Work instruction
Would you transcribe the listing exactly as it stands, minus any images?

Collected data

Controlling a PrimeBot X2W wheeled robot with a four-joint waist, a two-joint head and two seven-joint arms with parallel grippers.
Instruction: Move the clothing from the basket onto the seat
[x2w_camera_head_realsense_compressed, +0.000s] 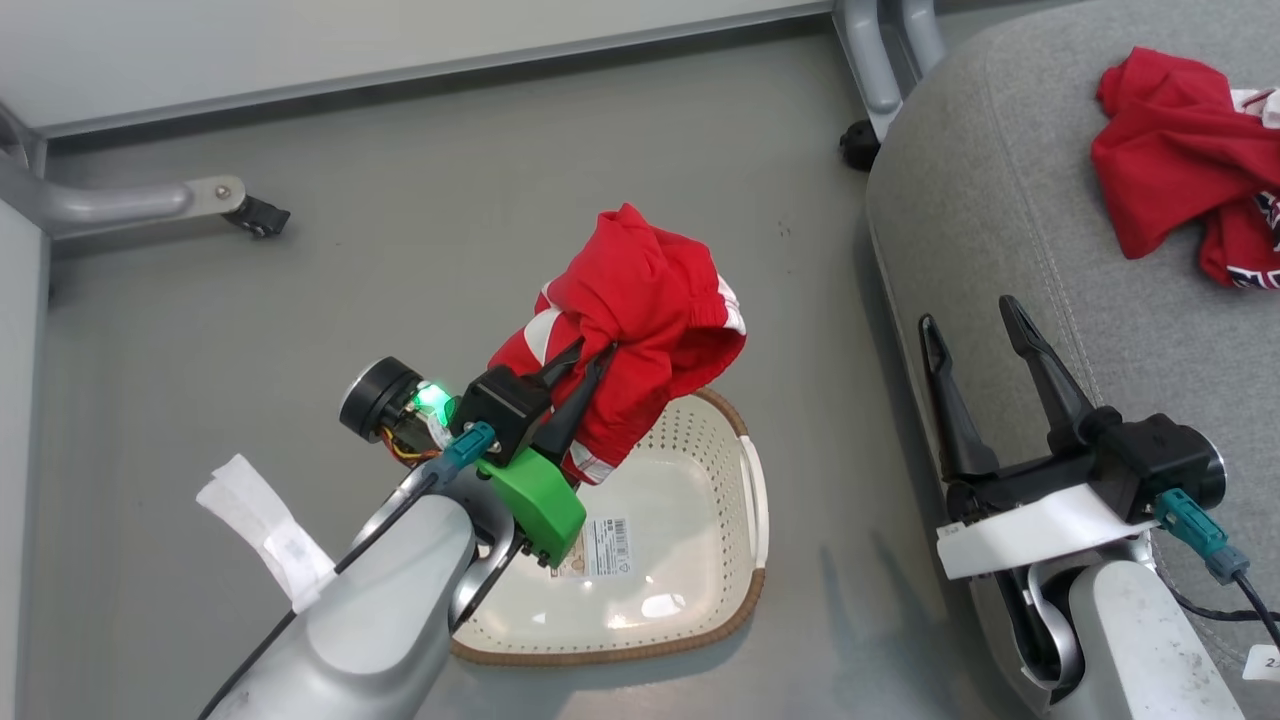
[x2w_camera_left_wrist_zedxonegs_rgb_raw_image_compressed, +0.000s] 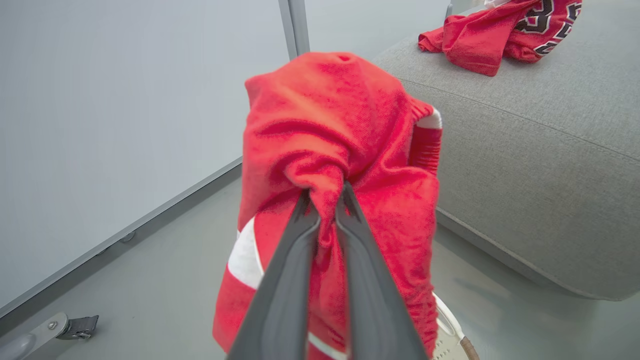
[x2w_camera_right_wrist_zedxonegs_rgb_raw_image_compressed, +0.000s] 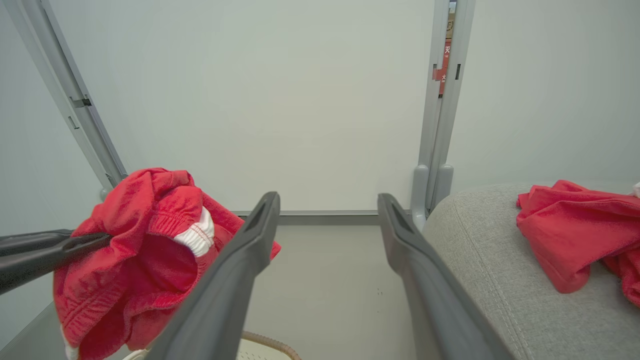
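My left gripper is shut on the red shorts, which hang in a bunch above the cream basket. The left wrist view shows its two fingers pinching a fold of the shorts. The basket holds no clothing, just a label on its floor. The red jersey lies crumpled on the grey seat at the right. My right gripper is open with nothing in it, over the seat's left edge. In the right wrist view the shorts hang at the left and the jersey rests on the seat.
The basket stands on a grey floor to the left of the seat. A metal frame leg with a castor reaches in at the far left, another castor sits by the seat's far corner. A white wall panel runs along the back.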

Expected output
Controlling a PrimeBot X2W wheeled robot with a four-joint waist, a two-joint head and two seven-joint arms with parallel grippers.
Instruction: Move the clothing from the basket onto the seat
[x2w_camera_head_realsense_compressed, +0.000s] 
[x2w_camera_left_wrist_zedxonegs_rgb_raw_image_compressed, +0.000s] 
[x2w_camera_right_wrist_zedxonegs_rgb_raw_image_compressed, +0.000s] 
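My left gripper is shut on the red shorts, which hang in a bunch above the cream basket. The left wrist view shows its two fingers pinching a fold of the shorts. The basket holds no clothing, just a label on its floor. The red jersey lies crumpled on the grey seat at the right. My right gripper is open with nothing in it, over the seat's left edge. In the right wrist view the shorts hang at the left and the jersey rests on the seat.
The basket stands on a grey floor to the left of the seat. A metal frame leg with a castor reaches in at the far left, another castor sits by the seat's far corner. A white wall panel runs along the back.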

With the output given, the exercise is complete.